AIM OF THE TASK
Each line in the records below that has the word "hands" should be copied.

Dataset records
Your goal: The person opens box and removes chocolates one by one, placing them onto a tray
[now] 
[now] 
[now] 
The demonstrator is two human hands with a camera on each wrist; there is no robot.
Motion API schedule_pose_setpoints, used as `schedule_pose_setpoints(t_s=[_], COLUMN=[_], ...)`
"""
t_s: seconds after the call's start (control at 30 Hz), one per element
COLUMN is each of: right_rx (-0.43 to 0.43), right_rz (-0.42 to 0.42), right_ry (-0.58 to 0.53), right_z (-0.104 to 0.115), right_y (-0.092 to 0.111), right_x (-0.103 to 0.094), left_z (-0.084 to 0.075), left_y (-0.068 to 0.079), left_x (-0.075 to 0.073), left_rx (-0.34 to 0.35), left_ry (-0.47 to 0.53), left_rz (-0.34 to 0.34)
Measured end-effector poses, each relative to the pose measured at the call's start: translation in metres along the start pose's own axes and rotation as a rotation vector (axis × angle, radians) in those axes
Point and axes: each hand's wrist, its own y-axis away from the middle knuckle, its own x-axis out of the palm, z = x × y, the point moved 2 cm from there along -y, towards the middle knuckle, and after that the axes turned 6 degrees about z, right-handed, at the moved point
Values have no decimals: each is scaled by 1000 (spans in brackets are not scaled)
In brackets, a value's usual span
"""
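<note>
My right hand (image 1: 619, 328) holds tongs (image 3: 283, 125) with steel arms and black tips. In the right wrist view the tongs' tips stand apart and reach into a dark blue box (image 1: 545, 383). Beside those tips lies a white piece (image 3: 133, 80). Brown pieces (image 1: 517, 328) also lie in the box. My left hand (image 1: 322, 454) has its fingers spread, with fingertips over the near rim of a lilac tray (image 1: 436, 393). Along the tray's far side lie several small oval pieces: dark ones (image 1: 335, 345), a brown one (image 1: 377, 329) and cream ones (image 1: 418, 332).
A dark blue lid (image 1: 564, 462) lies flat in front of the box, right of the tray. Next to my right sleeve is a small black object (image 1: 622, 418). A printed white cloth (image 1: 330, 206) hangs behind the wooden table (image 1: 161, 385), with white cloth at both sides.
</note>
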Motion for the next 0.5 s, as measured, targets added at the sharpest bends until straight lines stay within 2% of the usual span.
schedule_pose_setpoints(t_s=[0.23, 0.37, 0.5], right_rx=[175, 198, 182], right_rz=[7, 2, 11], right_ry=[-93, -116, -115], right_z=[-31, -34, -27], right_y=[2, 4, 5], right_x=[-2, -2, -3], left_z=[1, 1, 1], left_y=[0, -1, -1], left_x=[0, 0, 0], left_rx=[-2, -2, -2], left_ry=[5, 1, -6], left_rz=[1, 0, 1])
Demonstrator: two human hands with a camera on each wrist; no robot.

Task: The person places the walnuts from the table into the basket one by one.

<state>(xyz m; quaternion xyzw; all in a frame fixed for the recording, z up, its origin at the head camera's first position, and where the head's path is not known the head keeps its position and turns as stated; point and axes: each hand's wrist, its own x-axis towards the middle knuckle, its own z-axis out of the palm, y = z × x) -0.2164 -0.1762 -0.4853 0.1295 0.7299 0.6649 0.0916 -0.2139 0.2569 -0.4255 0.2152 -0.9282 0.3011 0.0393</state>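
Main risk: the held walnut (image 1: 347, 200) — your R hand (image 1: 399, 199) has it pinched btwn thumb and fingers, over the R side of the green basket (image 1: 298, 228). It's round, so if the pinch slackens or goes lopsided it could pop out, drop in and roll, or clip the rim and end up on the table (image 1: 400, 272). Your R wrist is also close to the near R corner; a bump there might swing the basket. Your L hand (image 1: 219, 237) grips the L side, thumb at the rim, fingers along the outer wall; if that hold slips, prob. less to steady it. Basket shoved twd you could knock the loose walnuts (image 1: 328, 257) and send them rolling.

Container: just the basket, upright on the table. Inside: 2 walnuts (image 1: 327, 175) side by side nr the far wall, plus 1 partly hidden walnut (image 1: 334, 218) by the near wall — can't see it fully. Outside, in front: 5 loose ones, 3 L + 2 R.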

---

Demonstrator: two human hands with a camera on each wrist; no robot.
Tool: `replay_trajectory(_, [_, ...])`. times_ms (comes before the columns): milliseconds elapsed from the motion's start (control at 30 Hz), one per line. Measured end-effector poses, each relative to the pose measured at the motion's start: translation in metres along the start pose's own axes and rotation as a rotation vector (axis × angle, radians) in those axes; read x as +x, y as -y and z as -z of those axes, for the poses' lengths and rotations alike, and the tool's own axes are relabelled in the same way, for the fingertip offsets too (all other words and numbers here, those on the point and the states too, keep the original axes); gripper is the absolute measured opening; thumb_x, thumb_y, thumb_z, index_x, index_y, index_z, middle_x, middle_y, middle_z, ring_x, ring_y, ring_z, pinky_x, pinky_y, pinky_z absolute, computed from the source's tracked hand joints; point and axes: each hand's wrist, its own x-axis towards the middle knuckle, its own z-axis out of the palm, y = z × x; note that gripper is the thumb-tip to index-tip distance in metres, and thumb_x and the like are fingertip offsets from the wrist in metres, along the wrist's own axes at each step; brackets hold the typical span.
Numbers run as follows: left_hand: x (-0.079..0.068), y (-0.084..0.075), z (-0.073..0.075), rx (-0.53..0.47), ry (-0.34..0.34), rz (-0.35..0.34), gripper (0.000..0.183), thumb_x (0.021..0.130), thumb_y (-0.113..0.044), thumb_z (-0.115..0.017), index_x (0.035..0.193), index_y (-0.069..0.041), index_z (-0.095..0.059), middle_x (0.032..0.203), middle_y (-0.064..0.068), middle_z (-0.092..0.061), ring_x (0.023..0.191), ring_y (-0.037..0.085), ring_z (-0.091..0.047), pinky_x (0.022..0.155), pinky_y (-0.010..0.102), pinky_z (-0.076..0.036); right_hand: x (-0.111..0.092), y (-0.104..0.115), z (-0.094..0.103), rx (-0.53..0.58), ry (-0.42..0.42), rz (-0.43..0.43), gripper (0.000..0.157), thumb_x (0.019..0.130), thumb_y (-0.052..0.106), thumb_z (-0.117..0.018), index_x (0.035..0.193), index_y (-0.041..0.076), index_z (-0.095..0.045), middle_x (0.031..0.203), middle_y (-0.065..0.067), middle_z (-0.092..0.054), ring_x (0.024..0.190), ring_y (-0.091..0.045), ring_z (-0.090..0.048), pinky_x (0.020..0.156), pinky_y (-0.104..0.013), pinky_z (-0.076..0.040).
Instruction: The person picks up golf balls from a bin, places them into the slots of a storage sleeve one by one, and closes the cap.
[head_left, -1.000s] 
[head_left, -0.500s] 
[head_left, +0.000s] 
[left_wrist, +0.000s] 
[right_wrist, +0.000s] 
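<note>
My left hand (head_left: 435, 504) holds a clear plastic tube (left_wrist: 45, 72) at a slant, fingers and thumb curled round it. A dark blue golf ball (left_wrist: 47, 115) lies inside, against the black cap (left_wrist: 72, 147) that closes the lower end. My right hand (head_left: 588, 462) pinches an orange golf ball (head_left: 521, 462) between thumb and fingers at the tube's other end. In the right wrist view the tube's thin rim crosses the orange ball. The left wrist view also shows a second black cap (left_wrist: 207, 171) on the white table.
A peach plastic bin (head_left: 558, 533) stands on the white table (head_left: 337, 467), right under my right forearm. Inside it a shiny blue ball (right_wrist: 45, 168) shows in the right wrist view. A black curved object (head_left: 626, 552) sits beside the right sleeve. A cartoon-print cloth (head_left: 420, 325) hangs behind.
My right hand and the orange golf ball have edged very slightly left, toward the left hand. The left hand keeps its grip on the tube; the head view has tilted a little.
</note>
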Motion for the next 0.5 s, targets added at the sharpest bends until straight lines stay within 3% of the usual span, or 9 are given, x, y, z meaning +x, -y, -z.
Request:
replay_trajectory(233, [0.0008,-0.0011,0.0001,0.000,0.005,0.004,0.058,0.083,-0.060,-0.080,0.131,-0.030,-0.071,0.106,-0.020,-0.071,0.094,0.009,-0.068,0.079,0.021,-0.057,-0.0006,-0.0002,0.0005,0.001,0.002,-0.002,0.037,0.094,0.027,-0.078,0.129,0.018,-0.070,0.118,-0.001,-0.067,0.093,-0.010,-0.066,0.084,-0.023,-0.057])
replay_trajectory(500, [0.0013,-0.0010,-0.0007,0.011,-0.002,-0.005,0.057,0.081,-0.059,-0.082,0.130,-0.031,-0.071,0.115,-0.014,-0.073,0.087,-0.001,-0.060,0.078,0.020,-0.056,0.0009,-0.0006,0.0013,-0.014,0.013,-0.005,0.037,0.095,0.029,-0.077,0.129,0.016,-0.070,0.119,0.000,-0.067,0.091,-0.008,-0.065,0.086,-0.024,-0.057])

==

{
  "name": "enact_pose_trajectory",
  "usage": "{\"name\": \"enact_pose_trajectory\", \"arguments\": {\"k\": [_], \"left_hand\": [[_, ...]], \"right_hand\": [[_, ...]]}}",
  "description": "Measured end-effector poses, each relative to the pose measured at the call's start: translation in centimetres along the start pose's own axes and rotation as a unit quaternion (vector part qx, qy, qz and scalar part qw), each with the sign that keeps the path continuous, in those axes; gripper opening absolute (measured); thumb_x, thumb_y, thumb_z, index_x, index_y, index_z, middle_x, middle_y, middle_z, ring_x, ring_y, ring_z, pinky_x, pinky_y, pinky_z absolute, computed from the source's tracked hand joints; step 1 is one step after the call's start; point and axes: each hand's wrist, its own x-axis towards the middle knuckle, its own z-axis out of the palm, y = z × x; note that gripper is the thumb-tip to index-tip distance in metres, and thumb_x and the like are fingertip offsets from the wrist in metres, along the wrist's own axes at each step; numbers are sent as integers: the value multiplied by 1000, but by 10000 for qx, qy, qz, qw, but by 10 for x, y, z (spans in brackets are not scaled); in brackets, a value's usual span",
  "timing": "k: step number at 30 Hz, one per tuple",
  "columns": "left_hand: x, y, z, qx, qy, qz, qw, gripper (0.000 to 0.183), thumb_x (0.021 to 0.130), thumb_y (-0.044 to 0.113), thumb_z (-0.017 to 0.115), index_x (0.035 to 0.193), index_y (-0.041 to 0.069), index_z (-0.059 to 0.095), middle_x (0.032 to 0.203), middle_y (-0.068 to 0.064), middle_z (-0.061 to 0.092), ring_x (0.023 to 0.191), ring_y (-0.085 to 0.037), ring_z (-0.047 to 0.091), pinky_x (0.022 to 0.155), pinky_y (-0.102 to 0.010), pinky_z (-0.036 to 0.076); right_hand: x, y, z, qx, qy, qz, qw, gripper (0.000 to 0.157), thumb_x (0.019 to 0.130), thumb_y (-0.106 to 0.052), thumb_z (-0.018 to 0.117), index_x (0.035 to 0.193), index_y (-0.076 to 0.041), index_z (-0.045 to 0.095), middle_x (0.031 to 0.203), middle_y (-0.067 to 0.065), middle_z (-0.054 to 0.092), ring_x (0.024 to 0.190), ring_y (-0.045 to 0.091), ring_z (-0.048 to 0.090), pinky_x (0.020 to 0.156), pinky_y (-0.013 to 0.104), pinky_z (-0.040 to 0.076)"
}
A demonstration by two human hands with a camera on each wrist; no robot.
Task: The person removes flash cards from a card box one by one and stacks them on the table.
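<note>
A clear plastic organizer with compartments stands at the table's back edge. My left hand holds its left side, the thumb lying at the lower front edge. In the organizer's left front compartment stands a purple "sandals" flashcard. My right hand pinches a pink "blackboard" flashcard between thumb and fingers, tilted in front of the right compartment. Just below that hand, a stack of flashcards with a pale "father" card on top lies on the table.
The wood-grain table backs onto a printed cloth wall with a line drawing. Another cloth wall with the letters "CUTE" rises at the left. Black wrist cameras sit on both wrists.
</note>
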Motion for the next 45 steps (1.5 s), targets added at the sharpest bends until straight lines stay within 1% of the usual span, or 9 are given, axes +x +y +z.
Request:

OUTPUT OF THE TASK
The demonstrator is two human hands with a camera on each wrist; there is no robot.
Demonstrator: two human hands with a camera on each wrist; no robot.
Demonstrator: two human hands with a camera on each wrist; no robot.
A demonstration by two human hands with a camera on each wrist; no robot.

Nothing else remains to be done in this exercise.